▶ The data:
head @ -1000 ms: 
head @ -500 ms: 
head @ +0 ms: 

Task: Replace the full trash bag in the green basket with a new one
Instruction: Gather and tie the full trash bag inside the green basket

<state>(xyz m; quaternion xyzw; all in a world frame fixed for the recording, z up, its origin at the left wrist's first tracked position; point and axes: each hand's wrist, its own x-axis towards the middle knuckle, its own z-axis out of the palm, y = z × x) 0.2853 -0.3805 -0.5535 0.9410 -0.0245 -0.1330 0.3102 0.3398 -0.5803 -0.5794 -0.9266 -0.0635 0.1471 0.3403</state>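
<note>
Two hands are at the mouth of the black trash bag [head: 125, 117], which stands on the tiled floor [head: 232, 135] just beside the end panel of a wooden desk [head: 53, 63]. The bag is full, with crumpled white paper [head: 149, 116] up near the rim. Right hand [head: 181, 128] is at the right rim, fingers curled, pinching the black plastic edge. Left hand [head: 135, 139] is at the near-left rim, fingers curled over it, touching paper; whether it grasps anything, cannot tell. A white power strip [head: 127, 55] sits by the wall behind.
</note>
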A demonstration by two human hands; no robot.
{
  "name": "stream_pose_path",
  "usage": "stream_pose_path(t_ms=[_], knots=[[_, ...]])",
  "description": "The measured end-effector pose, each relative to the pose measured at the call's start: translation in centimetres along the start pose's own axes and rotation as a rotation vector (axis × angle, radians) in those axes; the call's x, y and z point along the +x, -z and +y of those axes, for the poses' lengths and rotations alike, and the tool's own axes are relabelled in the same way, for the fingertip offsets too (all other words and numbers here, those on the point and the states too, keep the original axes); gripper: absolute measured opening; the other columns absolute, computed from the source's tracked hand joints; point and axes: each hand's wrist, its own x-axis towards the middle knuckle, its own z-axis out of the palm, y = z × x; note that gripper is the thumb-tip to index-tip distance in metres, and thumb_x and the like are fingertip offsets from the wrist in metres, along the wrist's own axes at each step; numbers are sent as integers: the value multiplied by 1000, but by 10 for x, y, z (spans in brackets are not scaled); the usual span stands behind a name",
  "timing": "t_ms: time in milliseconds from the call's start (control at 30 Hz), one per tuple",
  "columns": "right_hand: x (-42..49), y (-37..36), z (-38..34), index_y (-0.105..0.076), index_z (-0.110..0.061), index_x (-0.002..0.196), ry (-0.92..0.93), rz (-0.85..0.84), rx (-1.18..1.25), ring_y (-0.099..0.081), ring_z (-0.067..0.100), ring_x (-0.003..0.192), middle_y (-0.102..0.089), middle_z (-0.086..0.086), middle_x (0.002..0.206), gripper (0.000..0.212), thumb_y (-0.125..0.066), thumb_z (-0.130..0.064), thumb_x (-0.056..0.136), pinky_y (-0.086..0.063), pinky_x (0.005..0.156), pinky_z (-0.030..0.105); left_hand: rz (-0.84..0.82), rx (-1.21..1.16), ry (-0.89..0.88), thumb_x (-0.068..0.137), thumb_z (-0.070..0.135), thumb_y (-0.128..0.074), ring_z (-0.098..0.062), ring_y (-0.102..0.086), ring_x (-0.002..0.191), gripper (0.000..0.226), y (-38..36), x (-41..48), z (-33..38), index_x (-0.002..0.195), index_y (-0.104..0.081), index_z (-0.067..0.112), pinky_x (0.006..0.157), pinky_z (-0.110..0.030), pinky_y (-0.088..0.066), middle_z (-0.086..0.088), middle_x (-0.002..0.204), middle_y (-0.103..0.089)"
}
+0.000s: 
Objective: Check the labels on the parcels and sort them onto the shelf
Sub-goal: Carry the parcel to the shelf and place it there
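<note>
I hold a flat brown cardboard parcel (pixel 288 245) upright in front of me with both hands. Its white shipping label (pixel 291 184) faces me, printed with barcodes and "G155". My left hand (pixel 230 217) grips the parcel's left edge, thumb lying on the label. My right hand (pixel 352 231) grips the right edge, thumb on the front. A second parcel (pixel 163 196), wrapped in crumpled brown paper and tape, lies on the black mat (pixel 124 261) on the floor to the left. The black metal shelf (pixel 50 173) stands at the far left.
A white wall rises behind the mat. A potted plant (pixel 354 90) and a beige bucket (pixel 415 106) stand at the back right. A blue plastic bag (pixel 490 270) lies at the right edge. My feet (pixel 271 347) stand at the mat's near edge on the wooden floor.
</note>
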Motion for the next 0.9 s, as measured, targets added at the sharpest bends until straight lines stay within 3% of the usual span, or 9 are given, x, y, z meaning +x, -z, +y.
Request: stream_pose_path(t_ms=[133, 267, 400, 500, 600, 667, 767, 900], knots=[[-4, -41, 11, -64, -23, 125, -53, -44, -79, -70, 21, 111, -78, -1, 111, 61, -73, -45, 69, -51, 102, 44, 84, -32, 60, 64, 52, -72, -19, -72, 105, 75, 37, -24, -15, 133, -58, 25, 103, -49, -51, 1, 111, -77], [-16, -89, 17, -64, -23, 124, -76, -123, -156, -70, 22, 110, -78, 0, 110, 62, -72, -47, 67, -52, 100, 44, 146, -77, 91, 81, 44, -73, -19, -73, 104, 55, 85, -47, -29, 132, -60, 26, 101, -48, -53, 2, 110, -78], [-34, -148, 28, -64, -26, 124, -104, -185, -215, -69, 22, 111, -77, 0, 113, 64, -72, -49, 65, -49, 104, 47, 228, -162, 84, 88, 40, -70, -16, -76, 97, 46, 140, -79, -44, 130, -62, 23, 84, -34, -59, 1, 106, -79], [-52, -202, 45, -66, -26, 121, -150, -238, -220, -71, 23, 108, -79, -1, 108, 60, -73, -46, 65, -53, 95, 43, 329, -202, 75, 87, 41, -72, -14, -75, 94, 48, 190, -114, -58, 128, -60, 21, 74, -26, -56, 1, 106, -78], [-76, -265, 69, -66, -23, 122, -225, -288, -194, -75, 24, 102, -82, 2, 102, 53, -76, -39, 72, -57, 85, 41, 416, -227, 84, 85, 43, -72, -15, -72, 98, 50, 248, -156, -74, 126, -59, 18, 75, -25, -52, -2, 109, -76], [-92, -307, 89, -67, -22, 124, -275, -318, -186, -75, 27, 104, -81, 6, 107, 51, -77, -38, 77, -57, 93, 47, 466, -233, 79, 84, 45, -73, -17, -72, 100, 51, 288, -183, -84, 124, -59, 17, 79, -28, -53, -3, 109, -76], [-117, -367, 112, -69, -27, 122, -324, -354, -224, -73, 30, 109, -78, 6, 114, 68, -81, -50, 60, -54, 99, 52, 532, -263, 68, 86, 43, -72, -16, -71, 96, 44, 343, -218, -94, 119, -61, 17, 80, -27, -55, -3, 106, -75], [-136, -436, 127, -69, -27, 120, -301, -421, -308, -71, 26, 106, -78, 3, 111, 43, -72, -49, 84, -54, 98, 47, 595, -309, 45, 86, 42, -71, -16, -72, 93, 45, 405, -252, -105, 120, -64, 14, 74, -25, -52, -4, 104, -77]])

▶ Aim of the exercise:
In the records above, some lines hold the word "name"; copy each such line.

▶ Solution for this exercise:
  "name": "stream_pose_path",
  "description": "The measured end-effector pose, each relative to the pose measured at the call's start: translation in centimetres along the start pose's own axes and rotation as a rotation vector (axis × angle, radians) in those axes; the call's x, y and z point along the +x, -z and +y of those axes, for the poses' lengths and rotations alike, and the tool's own axes are relabelled in the same way, for the fingertip offsets too (all other words and numbers here, those on the point and the states too, keep the original axes); gripper: absolute measured opening; the other columns absolute, computed from the source's tracked hand joints; point and axes: each hand's wrist, its own x-axis towards the middle knuckle, its own z-axis out of the palm, y = z × x; note that gripper is the thumb-tip to index-tip distance in metres, and thumb_x and the like are fingertip offsets from the wrist in metres, along the wrist's own axes at each step; numbers are sent as integers: the value multiplied by 1000, but by 10 for x, y, z (spans in brackets are not scaled); the usual span stands behind a name",

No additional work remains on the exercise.